PREÂMBULO

Deus quis fazer de Sintra um verdadeiro paraíso enquanto o homem parece empenhado em transformá-lo num inferno. À magia, ao misticismo, ao mistério, ao romantismo e à história gloriosa de Sintra contrapõe-se actualmente a incompetência, o desinteresse, o desleixo, o desrespeito, a ganância e o oportunismo de quem tem por missão defender esta terra única e maravilhosa que Lorde Byron um dia designou como um Éden Glorioso. Celebrada por grandes vultos da cultura mundial do passado, Sintra não pode ser agora desrespeitada pelos medíocres. O futuro de Sintra só pode ser projectado com um total e rigoroso respeito pelo seu passado e pelas sua características únicas. Sintra não é uma terra qualquer e por isso mesmo não pode ser governado por uma gente qualquer. Só os sintrenses por nascimento ou por adopção, podem defender convenientemente este pedaço de paraíso que Deus nos concedeu. Para servir Sintra é preciso amá-la, senti-la, e quem melhor que os sintrenses para o fazer?

A ruína alastra um pouco por toda a parte, as fontes calaram-se e já não nos embalam com o seu canto refrescante. É imperioso reverter esta situação. Eu sei que há sintrenses bem mais competentes do que eu para lutar por Sintra.

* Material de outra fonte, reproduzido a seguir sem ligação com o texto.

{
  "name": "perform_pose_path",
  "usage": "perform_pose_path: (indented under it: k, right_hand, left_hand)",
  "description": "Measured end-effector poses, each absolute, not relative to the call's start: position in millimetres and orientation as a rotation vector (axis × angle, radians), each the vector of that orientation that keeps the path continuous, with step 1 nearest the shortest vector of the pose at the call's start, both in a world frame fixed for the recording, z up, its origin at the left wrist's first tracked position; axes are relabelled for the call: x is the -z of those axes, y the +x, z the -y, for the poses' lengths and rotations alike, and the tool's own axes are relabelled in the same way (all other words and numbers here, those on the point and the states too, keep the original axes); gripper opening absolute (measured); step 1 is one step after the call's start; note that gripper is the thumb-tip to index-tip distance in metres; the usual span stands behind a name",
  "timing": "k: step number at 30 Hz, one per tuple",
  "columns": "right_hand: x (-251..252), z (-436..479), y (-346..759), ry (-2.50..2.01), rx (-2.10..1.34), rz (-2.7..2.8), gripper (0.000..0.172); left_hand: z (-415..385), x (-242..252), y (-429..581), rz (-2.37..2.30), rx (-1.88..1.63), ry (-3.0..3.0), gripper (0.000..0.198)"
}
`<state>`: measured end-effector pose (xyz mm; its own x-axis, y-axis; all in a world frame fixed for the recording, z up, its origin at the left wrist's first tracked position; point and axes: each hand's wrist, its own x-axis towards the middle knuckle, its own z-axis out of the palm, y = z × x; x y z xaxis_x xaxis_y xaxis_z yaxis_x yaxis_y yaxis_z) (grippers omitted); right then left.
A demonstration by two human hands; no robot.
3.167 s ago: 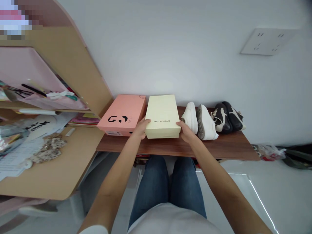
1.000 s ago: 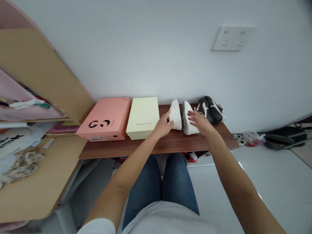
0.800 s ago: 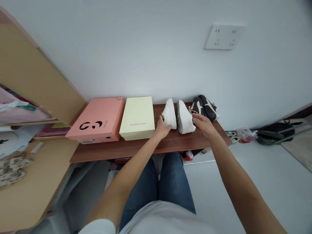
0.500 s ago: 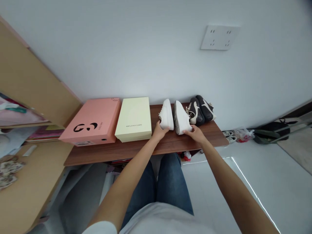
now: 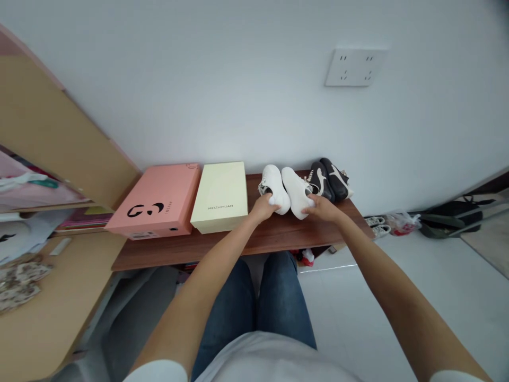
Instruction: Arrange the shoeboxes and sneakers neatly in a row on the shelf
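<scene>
Two white sneakers are side by side over the brown wooden shelf [image 5: 274, 236], toes toward the wall. My left hand [image 5: 263, 208] grips the heel of the left white sneaker [image 5: 274, 183]. Around the heel of the right white sneaker [image 5: 295, 190] my right hand [image 5: 321, 207] is closed. The two shoes touch or nearly touch each other. A pair of dark brown and cream sneakers [image 5: 332, 179] sits just right of them. To the left lie a pale yellow shoebox [image 5: 220, 188] and a pink shoebox [image 5: 163, 193], both lidded.
A light wood desk [image 5: 79, 286] with a patterned cloth [image 5: 22, 278] stands at the left. A wall socket plate [image 5: 354, 67] is above the shelf. On the floor at right are more shoes [image 5: 377, 227], a plastic bag [image 5: 401, 223] and a dark bag [image 5: 453, 216].
Both white sneakers have turned more upright and come closer together, now showing their openings. My hands have stayed on their heels. The camera view has shifted slightly.
</scene>
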<state>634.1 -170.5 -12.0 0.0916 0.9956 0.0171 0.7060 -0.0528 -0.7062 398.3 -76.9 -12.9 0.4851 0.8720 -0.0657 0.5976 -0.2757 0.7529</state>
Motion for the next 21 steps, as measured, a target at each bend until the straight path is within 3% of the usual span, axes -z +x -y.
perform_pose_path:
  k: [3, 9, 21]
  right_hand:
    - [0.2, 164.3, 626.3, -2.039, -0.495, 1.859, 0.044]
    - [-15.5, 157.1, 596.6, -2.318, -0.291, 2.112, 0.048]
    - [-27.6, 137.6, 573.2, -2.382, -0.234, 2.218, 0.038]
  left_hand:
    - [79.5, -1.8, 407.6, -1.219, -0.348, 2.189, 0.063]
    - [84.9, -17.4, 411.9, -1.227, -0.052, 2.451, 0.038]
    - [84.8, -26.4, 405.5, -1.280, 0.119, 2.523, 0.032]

Há muito que venho lutando dentro das fracas possibilidades de que disponho, mas nem a modéstia dos meus argumentos nem o brilhantismo dos argumentos de quem sabe e pode mais do que eu, têm merecido a atenção dos responsáveis autárquicos competentes. Só nos resta continuar fazer ouvir a nossa voz, os nossos protestos e a s nossas sugestões. Todos não somos demais para defender a nossa SINTRA.

quarta-feira, 7 de maio de 2014

O BOM TRABALHO DOS INJUSTIÇADOS


Este espaço há anos que tem vindo a ser dedicado a Sintra, umas vezes para denunciar situações que no nosso entender merecem ser criticadas por denegrirem a sua imagem, outras vezes para aplaudir as que a prestigiam. Fazemo-lo sempre apenas com a intenção de servir Sintra. Este mês, porém, irei como habitualmente falar de Sintra mas desta vez para falar de pessoas, de trabalhadores que se esforçam e põem toda a sua competência, vontade e saber ao serviço da nossa terra e da sua população. Para o fazer irei socorrer-me do exemplo de um homem cujo nome desconheço e que tem como função manter limpas as ruas e passeios do Bairro da Portela. É um trabalhador da limpeza das ruas, um “almeida” como se chamava a quem desempenhava esta profissão desvalorizada por muitas pessoas preconceituosas mas que, muito justamente, já conquistou o respeito da maioria da população.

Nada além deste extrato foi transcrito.